Saturday Evening Friends,
A common observation during the Covid pandemic has been a subtle change in how we experience the passage of time. We might call our notice of a time warp as “pandemic time.” We may have felt that time often seemed to pass slower and other times it passed faster. We needed to remind ourselves what day it was or what we did earlier in the week. And assuming there is such a thing as "pandemic time," why is it so? Why might we find the passing of "pandemic time" both a positive, welcome change and yet in other ways depressing? I have been thinking about these questions when I read a study on "Covid Time" that I will cite below for your reference if you are interested.*
I find the question of the impact of the pandemic on our sense of time to be important because our strangely altered measure of time may be one of the primary ways we ourselves are also being altered during the pandemic in terms of our psyche. I have always considered myself quite attentive to time as my way of orienting to my schedules for work, mealtimes, even relationships, and life in general. The shift to “pandemic time” has disoriented me from my reliable means of framing my day and my life itself.
One obvious response when our cyclical commemorations such as birthdays or holidays are disrupted or delayed is to experience a sense of loss which in turn makes us ever more appreciative of how we use our precious time in our lives. Many of us have thought about what it would mean if we were to suddenly contract Covid and die. And faced with this heightened awareness of our mortality we are challenged more urgently to repair broken relationships and straighten our affairs.
More commonly we have come to examine how we use our time on a daily basis. We may have found it liberating to know we don’t need to take as much time to shop or commute to work, for example. And, in turn, we may have learned we need to continue the Covid gift of more down time with family and friends and to make up for lost time during Covid with others.
Whatever the gains or losses from “pandemic time”, it has also induced anxiety and our bouts of depression. “Pandemic time” is almost synonymous with anxious and extended periods of waiting - waiting for some assurances that the pandemic will be over, waiting for vaccinations and incubations, waiting for schools and restaurants to reopen, waiting to be able to visit in person again. And the act of waiting, especially with no known end time, will always be a challenge for us. We Americans are not used to deferred gratifications!

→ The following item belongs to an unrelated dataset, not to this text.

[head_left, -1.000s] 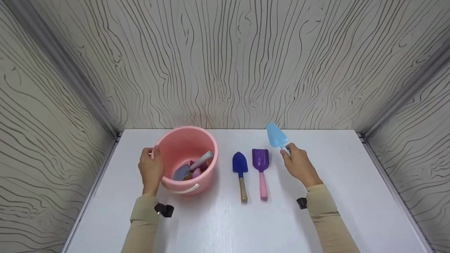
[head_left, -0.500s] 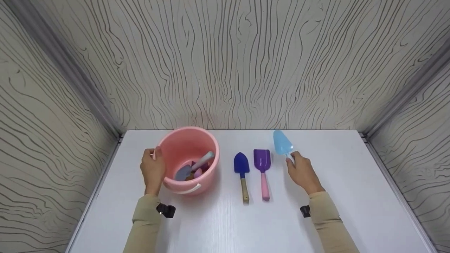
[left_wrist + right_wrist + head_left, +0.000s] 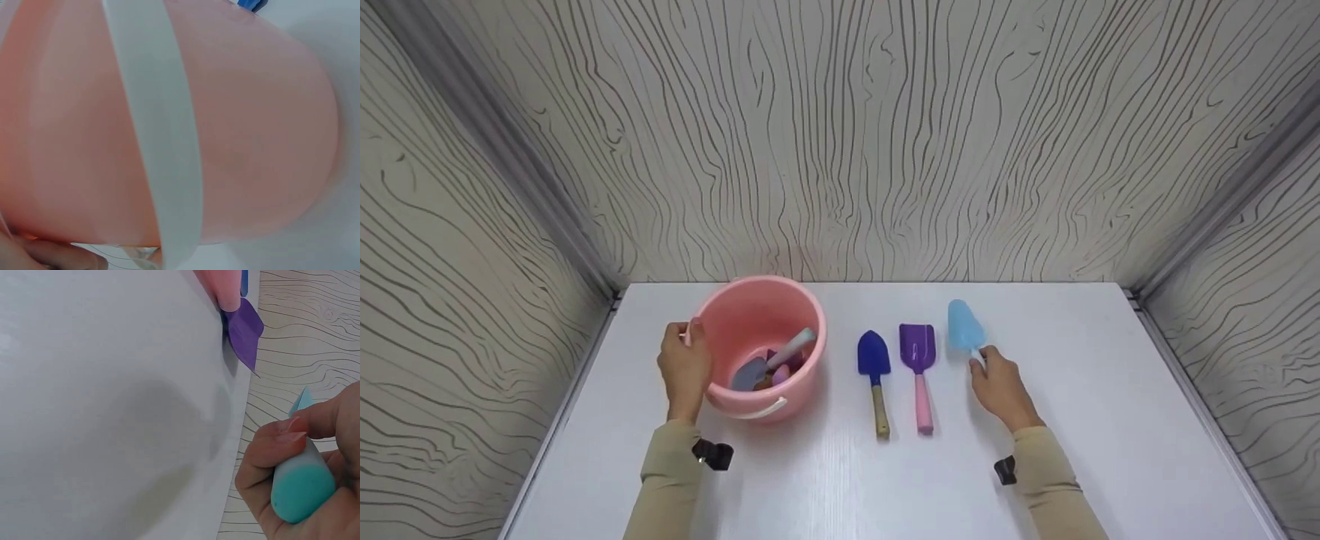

In response to all this I am celebrating Advent, my favorite liturgical season in the Christian tradition. Advent is recognized symbolically as the time leading up to Jesus’ birth that includes four preceding Sundays before Christmas. It is traditionally a time of waiting for the birth of Jesus, a pregnant time, an expectant time, with all the quiet reflection it evokes. Advent also coincides with anticipation of the Solstice and the turning of the sun toward the promise of more light which further emphasizes this as the season of waiting and anticipation. The Advent season also includes another poignant symbol of waiting for me, and that is the way rhododendron and azalea plants, among others, establish their buds in the fall which means they must endure waiting through the freezing cold of winter. There they are in the coldest days of the year yet so full of promise and hope as they patiently await their full bloom in the spring. Nature has set its own surprising timetable that defies what we would expect of good order as though to make the point that waiting against common expectations only makes the waiting all the more glorious and wondrous.
We cannot know ultimately, of course, if and when the long wait for relief from the pandemic will be considered over. I do know that built into our human rituals and the examples in the natural world, we are invited to enter into a mode of patience, hope and trust, that our waiting will not be in vain. In discouragement we can look to the mystery of the indomitable rhodies and the cycles of the sun, or we can join in the hallowed meditations of Advent to remind us we simply need to wait. And in our hopeful moments we can also anticipate the gift of a beautiful blossom and the thaw of the Solstice sun on a reemerging world.